Serving Leftover Dip
• This recipe makes ~3½ cups Spinach Artichoke Dip. You’ll only need ~½ cup for each spaghetti squash half, so if you follow this recipe you’ll have plenty of dip leftover.  You can either decide to half the dip recipe, or follow my lead and stash the leftovers in the fridge for future creations. It’ll last in the fridge for up to 4 days in a sealed container. You can use it as a baked potato topper, sandwich spread, dip for crudité, or mix it into scrambled eggs, or for other spinach artichoke dip creations, including my Spinach Artichoke Dip Spaghetti Squash and Spinach Artichoke Dip Pizza
Heating Leftover Dip
To heat, either put the leftover dip in a small ramekin or casserole dish at and bake at 350˚ for about 15 minutes, or until warmed through.
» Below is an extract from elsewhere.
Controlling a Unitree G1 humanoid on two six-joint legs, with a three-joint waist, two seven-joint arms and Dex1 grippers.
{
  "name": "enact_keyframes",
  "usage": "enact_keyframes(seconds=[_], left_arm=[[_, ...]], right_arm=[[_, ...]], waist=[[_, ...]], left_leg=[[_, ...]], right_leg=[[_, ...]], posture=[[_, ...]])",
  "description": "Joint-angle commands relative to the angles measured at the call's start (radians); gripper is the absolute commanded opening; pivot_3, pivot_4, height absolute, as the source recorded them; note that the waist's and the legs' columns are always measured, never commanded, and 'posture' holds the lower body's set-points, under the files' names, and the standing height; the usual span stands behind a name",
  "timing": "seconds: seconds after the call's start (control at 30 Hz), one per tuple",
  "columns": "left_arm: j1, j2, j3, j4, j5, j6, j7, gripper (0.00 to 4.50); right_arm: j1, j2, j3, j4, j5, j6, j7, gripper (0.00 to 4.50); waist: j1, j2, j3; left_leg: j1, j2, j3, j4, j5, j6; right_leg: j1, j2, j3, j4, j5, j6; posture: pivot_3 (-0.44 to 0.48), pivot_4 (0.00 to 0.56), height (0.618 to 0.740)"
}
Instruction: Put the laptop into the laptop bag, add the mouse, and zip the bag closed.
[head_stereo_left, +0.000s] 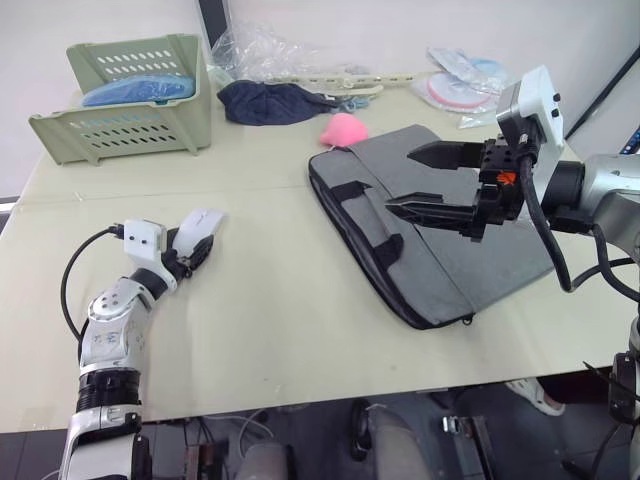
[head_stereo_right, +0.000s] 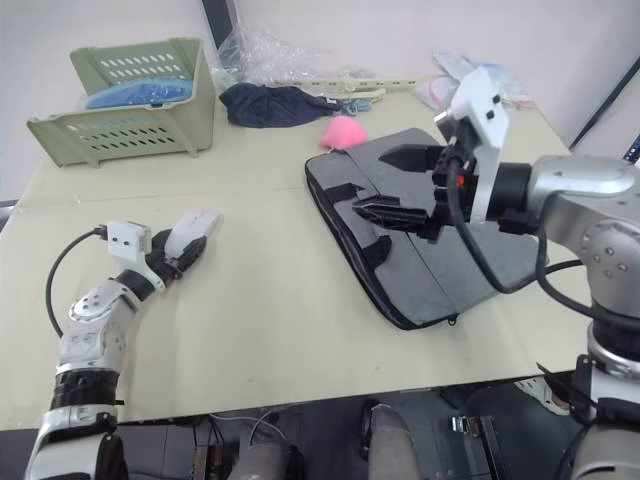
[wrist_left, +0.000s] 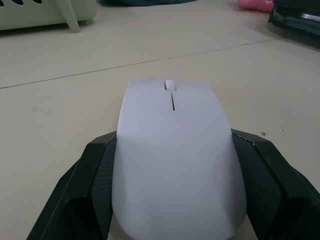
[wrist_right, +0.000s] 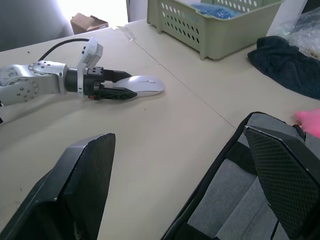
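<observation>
left claw (head_stereo_left: 196, 243) fingers flank mouse (head_stereo_left: 201, 224) on table (head_stereo_left: 280, 300), contact unclear | right claw (head_stereo_left: 432, 180) wide open, empty, above laptop bag (head_stereo_left: 440, 250) | green basket (head_stereo_left: 130, 95), dark blue cloth (head_stereo_left: 270, 102) behind, clear of both

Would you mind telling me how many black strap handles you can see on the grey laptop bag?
2. One handle lies on the laptop bag near its far end, the other handle nearer the robot, partly under the right gripper. More may be hidden underneath.
</observation>
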Motion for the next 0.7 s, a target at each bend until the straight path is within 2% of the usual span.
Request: enact_keyframes(seconds=[0.03,0.13,0.27,0.33,0.5,0.6,0.7], left_arm=[[0.068,0.043,-0.003,-0.197,-0.041,0.090,-0.040,2.81],[0.103,0.093,0.026,-0.347,-0.098,0.184,-0.069,2.81],[0.111,0.169,0.072,-0.464,-0.171,0.278,-0.105,2.81],[0.100,0.193,0.094,-0.500,-0.211,0.317,-0.116,2.81],[0.056,0.228,0.110,-0.574,-0.346,0.470,-0.136,2.81],[0.033,0.240,0.109,-0.590,-0.389,0.519,-0.144,2.81],[0.030,0.272,0.102,-0.617,-0.442,0.570,-0.182,2.81]], right_arm=[[0.020,0.007,-0.008,-0.074,-0.010,0.014,-0.073,4.50],[0.046,0.038,0.007,-0.109,-0.047,0.025,-0.160,4.50],[0.073,0.105,0.023,-0.121,-0.124,0.028,-0.300,4.50],[0.069,0.177,0.006,-0.130,-0.122,0.047,-0.379,4.50],[0.091,0.290,0.073,-0.169,-0.200,0.064,-0.520,4.50],[0.112,0.314,0.142,-0.184,-0.272,0.039,-0.556,4.50],[0.158,0.388,0.213,-0.211,-0.309,0.022,-0.594,4.50]], waist=[[-0.002,0.000,0.000],[-0.004,0.000,0.000],[-0.003,0.000,0.000],[-0.004,0.000,0.000],[-0.005,-0.001,0.000],[-0.006,-0.001,0.000],[-0.010,-0.001,0.000]], left_leg=[[0.000,0.000,0.000,0.000,0.000,0.000],[-0.001,0.001,0.000,0.000,0.000,0.000],[-0.001,0.000,0.000,0.000,0.000,0.000],[-0.001,0.000,0.000,0.000,0.000,0.000],[-0.001,0.000,0.000,0.000,0.000,0.000],[-0.001,0.000,0.000,0.000,0.000,0.000],[-0.001,0.000,0.000,-0.001,0.000,0.000]], right_leg=[[0.000,0.000,0.000,0.000,0.000,0.000],[-0.001,0.000,0.000,0.000,0.000,0.000],[-0.001,-0.001,0.001,0.000,0.000,-0.001],[-0.001,0.000,0.001,0.000,0.000,-0.001],[-0.001,0.000,0.001,0.000,0.000,-0.001],[-0.001,0.001,0.001,0.000,0.000,-0.001],[-0.001,0.001,0.001,0.000,0.000,-0.001]], posture=[[0.000,0.150,0.740],[0.000,0.150,0.740],[0.000,0.150,0.740],[0.000,0.150,0.740],[0.000,0.150,0.740],[0.000,0.150,0.740],[0.000,0.150,0.740]])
For ease, you can also microwave for 1 to 2 minutes or until warm.

Nutrition Information per serving

Serving Size: 1 spaghetti squash halfCalories: 220Carbohydrates: 31gProtein: 7gTotal Fat: 10g— Unsaturated Fat: 8g— Saturated Fat: 2gCholesterol: 5mgSodium: 710mgPotassium: 642mgFiber: 7gTotal Sugar: 9g— Natural Sugar: 9g— Added Sugar: 0gVitamin A: 5216IUVitamin C: 14mgCalcium: 220mgIron: 2mg
Nutrition information is calculated using a leading industry software. That being said, brands can vary, and there may be slight fluctuations in the numbers.